ASSIGNMENT ▸ Nothing should appear in the answer except the lines from the one containing "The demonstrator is" through the end of the listing, repeated exactly.

DATASET EXCERPT ▸
- - -

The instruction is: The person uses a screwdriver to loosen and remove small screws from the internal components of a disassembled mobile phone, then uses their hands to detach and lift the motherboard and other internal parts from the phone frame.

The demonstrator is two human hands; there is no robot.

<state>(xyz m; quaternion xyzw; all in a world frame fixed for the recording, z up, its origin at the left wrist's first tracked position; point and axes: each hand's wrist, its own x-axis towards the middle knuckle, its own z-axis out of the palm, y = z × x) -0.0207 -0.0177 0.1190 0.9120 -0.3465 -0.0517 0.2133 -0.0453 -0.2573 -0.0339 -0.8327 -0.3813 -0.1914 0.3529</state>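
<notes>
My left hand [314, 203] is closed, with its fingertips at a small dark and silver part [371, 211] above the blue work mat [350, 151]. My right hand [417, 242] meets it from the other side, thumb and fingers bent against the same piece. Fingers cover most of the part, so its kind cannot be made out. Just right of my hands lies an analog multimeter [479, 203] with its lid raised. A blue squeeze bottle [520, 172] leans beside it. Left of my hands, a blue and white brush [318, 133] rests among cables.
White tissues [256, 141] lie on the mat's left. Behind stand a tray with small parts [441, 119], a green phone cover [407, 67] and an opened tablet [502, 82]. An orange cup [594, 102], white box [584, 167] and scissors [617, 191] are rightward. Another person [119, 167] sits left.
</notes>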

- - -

RESULT ▸
The demonstrator is two human hands; there is no robot.

<state>(xyz m; quaternion xyzw; all in a world frame fixed for the recording, z up, its origin at the left wrist's first tracked position; point and axes: each hand's wrist, its own x-axis towards the middle knuckle, its own z-axis out of the palm, y = z × x) -0.0207 -0.0177 0.1190 0.9120 -0.3465 -0.0517 0.2133 -0.0453 -0.2573 -0.0339 -0.8327 -0.3813 -0.1914 0.3529</state>
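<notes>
My left hand [314, 203] is closed, with its fingertips at a small dark and silver part [371, 211] above the blue work mat [350, 151]. My right hand [417, 242] meets it from the other side, thumb and fingers bent against the same piece. Fingers cover most of the part, so its kind cannot be made out. Just right of my hands lies an analog multimeter [479, 203] with its lid raised. A blue squeeze bottle [520, 172] leans beside it. Left of my hands, a blue and white brush [318, 133] rests among cables.
White tissues [256, 141] lie on the mat's left. Behind stand a tray with small parts [441, 119], a green phone cover [407, 67] and an opened tablet [502, 82]. An orange cup [594, 102], white box [584, 167] and scissors [617, 191] are rightward. Another person [119, 167] sits left.
</notes>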

The exercise has now been completed.